How can I parse an XML document into a Python object? - python

I'm trying to consume an XML API. I'd like to have some Python objects that represent the XML data. I have several XSD and some example API responses from the documentation.
http://www.isan.org/schema/v1.11/common/common.xsd
http://www.isan.org/schema/v1.21/common/serial.xsd
http://www.isan.org/schema/v1.11/common/version.xsd
http://www.isan.org/ISAN/isan.xsd
http://www.isan.org/schema/v1.11/common/title.xsd
http://www.isan.org/schema/v1.11/common/externalid.xsd
http://www.isan.org/schema/v1.11/common/participant.xsd
http://www.isan.org/schema/v1.11/common/language.xsd
http://www.isan.org/schema/v1.11/common/country.xsd
Here's one example XML response:
<?xml version="1.0" encoding="UTF-8" standalone="yes"?>
<serial:serialHeaderType xmlns:isan="http://www.isan.org/ISAN/isan"
xmlns:title="http://www.isan.org/schema/v1.11/common/title"
xmlns:serial="http://www.isan.org/schema/v1.21/common/serial"
xmlns:externalid="http://www.isan.org/schema/v1.11/common/externalid"
xmlns:common="http://www.isan.org/schema/v1.11/common/common"
xmlns:participant="http://www.isan.org/schema/v1.11/common/participant"
xmlns:language="http://www.isan.org/schema/v1.11/common/language"
xmlns:country="http://www.isan.org/schema/v1.11/common/country">
<common:status>
<common:DataType>SERIAL_HEADER_TYPE</common:DataType>
<common:ISAN root="0000-0002-3B9F"/>
<common:WorkStatus>ACTIVE</common:WorkStatus>
</common:status>
<serial:SerialHeaderId root="0000-0002-3B9F"/>
<serial:MainTitles>
<title:TitleDetail>
<title:Title>Braquo</title:Title>
<title:Language>
<language:LanguageLabel>French</language:LanguageLabel>
<language:LanguageCode>
<language:CodingSystem>ISO639_2</language:CodingSystem>
<language:ISO639_2Code>FRE</language:ISO639_2Code>
</language:LanguageCode>
</title:Language>
<title:TitleKind>ORIGINAL</title:TitleKind>
</title:TitleDetail>
</serial:MainTitles>
<serial:TotalEpisodes>11</serial:TotalEpisodes>
<serial:TotalSeasons>0</serial:TotalSeasons>
<serial:MinDuration>
<common:TimeUnit>MIN</common:TimeUnit>
<common:TimeValue>45</common:TimeValue>
</serial:MinDuration>
<serial:MaxDuration>
<common:TimeUnit>MIN</common:TimeUnit>
<common:TimeValue>144</common:TimeValue>
</serial:MaxDuration>
<serial:MinYear>2009</serial:MinYear>
<serial:MaxYear>2009</serial:MaxYear>
<serial:MainParticipantList>
<participant:Participant>
<participant:FirstName>Frédéric</participant:FirstName>
<participant:LastName>Schoendoerffer</participant:LastName>
<participant:RoleCode>DIR</participant:RoleCode>
</participant:Participant>
<participant:Participant>
<participant:FirstName>Karole</participant:FirstName>
<participant:LastName>Rocher</participant:LastName>
<participant:RoleCode>ACT</participant:RoleCode>
</participant:Participant>
</serial:MainParticipantList>
<serial:CompanyList>
<common:Company>
<common:CompanyKind>PRO</common:CompanyKind>
<common:CompanyName>R.T.B.F.</common:CompanyName>
</common:Company>
<common:Company>
<common:CompanyKind>PRO</common:CompanyKind>
<common:CompanyName>Capa Drama</common:CompanyName>
</common:Company>
<common:Company>
<common:CompanyKind>PRO</common:CompanyKind>
<common:CompanyName>Marathon</common:CompanyName>
</common:Company>
</serial:CompanyList>
</serial:serialHeaderType>
I tried simply ignoring the XSD and using lxml.objectify on the XML I'd get from the API. I had a problem with namespaces.
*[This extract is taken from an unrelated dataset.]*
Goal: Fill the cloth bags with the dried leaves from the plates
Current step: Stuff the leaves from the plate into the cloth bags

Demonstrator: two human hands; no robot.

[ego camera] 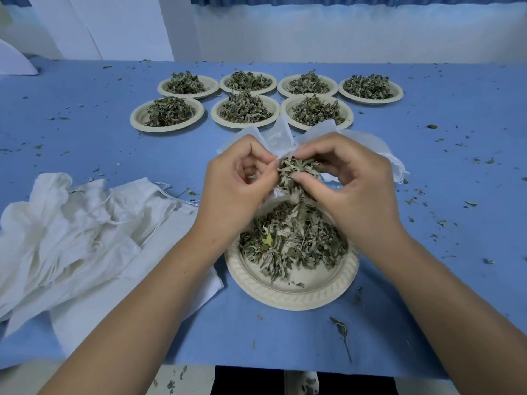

Having to refer to every child node with its explicit namespace was a real pain and doesn't make for readable code.
from lxml import objectify
obj = objectify.fromstring(response)
print obj.MainTitles.TitleDetail
# This will fail to find the element because you need to specify the namespace
print obj.MainTitles['{http://www.isan.org/schema/v1.11/common/title}TitleDetail']
# Or something like that, I couldn't get it to work, and I'd much rather use attributes and not specify the namespace
So then I tried generateDS to create some Python class definitions for me. I've lost the error messages that this attempt gave me but I couldn't get it to work. It would generate a module for each XSD that I gave it but it wouldn't parse the example XML.
I'm now trying pyxb and this seems much nicer so far. It's generating nicer definitions than generateDS (splitting them into multiple, reusable modules) but it won't parse the XML:
from models import serial
obj = serial.CreateFromDocument(response)
Traceback (most recent call last):
...
File "/vagrant/isan/isan.py", line 58, in lookup
return serial.CreateFromDocument(resp.content)
File "/vagrant/isan/models/serial.py", line 69, in CreateFromDocument
instance = handler.rootObject()
File "/home/vagrant/venv/lib/python2.7/site-packages/pyxb/binding/saxer.py", line 285, in rootObject
raise pyxb.UnrecognizedDOMRootNodeError(self.__rootObject)
UnrecognizedDOMRootNodeError: <pyxb.utils.saxdom.Element object at 0x2b53664dc850>
The unrecognised node is the <serial:serialHeaderType> node from the example. Looking at the pyxb source it seems that this error comes about "if the top-level element got processed as a DOM instance" but I don't know what this means or how to prevent it.
I've run out of steam for trying to explore this, I don't know what to do next.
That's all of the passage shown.